The Great Recession, which blindsided mainstream Washington yet was entirely foreseeable from the Rothbardian angle, further brought banking under the control of the state and served as a launchpad for the Barack Obama spending bonanza. Since Donald Trump had a dubious commitment to market rights, it should not have been surprising that he spent even faster than his predecessor, and President Joe Biden proceeded to spend more than Trump.

To really see where the world went wrong after Rothbard’s time, one has to put state spending and related metrics aside to focus on other things—things that would not have been conceivable in his time.

Coronavirus, and more specifically how the state responded to it, tells the biggest story of all. China locked down billions of people. Australia built gulags. The United Kingdom arrested people for being outside their homes. Slovenia banned the unvaccinated from buying gasoline. New Zealand shut itself off from the rest of the world. The European Union made vaccine passports.
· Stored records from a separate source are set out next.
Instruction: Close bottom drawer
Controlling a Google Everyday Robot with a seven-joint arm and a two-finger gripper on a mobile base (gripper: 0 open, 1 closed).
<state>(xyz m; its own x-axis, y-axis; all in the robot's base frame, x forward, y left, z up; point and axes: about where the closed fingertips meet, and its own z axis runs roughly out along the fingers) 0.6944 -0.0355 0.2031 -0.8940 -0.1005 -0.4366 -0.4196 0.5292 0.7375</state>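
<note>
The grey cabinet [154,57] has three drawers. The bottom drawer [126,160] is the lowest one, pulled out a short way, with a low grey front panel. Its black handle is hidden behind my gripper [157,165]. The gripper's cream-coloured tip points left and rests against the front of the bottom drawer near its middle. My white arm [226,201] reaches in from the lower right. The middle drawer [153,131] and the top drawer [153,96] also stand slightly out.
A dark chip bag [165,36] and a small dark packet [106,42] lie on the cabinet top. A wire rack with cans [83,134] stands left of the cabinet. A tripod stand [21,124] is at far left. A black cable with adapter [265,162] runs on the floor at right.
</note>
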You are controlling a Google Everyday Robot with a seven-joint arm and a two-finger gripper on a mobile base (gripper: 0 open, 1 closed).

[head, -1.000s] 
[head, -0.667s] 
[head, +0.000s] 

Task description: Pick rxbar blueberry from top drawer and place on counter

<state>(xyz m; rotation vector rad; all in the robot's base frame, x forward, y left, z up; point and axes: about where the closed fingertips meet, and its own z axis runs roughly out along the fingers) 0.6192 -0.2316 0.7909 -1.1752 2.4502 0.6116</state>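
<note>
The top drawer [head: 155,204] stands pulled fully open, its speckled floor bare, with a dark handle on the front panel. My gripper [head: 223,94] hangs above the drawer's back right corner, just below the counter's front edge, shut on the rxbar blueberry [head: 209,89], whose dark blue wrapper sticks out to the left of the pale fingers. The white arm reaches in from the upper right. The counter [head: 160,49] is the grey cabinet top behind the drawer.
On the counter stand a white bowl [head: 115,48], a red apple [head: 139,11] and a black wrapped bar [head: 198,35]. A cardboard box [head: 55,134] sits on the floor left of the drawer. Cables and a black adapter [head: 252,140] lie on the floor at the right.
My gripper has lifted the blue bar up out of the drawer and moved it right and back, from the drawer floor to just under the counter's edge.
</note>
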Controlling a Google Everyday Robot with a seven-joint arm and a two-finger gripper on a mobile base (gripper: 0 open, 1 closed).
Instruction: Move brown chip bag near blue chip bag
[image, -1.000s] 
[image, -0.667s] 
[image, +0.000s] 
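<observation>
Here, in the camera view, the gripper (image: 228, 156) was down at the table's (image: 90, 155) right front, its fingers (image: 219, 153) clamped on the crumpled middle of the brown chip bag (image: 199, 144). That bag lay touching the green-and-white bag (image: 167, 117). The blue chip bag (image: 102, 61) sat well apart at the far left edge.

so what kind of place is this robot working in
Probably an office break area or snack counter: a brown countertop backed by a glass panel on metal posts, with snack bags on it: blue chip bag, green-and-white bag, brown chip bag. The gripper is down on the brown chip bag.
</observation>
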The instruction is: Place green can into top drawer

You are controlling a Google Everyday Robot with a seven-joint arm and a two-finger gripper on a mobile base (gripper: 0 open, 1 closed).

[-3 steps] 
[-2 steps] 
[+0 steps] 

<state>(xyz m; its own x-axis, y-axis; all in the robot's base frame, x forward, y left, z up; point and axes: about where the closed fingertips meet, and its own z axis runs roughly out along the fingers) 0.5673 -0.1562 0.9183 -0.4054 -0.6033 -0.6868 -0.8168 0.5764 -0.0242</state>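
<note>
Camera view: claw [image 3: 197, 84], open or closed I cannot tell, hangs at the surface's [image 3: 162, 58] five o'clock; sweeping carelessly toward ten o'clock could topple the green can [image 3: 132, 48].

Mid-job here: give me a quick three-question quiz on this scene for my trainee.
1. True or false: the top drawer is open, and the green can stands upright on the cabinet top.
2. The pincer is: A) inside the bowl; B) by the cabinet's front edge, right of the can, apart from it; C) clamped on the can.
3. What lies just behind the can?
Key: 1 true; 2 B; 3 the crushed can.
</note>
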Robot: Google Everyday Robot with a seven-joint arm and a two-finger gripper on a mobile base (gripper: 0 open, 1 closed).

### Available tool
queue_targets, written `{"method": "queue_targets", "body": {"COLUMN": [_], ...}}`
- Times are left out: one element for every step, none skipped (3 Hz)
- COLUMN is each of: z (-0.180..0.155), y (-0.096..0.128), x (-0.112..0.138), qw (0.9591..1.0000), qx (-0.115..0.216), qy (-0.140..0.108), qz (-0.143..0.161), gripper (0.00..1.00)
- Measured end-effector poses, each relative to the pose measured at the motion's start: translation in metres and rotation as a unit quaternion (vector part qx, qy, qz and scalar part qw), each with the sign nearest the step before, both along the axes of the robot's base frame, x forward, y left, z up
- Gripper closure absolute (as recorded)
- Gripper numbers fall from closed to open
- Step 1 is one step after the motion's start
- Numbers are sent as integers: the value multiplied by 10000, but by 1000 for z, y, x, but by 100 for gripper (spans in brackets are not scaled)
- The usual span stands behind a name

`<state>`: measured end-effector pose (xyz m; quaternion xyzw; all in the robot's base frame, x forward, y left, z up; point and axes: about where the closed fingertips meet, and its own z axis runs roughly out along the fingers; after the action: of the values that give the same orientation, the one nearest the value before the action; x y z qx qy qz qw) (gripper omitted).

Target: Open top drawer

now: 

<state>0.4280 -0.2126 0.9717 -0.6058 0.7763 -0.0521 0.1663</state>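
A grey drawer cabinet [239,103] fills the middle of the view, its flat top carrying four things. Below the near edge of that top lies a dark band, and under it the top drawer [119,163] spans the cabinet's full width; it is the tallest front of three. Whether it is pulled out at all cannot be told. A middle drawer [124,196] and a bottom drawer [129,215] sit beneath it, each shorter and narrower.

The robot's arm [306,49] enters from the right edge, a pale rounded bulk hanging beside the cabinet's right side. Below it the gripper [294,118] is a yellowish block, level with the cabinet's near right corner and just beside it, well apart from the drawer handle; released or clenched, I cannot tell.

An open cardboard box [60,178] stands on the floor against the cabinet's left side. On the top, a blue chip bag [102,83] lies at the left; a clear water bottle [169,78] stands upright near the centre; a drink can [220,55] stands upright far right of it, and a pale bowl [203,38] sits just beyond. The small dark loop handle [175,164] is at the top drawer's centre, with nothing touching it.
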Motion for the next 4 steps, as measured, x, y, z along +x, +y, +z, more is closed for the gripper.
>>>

Oppression overseas is one thing, and for a man who saw the horrors of the twentieth century, it would not have surprised him. The same oppression at home is another ballgame. American churches were closed, many never to reopen. American businesses were closed, many also never to reopen. Masks were mandated first, and then so was the vaccine, with at one point over 100 million Americans subject to the mandates. Americans were spied on to new degrees by their own government. Coronavirus brought oppression to American soil in a way that has hardly been felt before in living memory.

If only Rothbard and his typewriter were still here to shred these absurdities with editorials.

The Happy Warrior

These setbacks for liberty are real, but the core of the Rothbardian outlook was never settling and always persevering, which is why he penned For a New Liberty, his detailed plans for an anarcho-capitalist society.

In contrast to other political outsiders, who can often be called a grim lot, Rothbard was a joyous fellow and called himself a happy warrior. He lived his life and fought his battles with an upbeat demeanor that the liberty movement must recall and emulate, especially after the hard defeats of the last few years. Putting aside for a moment all his insights, the veritable library he wrote, and the principles he elucidated, one thing the liberty movement must take from his legacy is to be as he was: happy warriors.

Happy belated birthday, Murray Rothbard, and may there be more like you soon.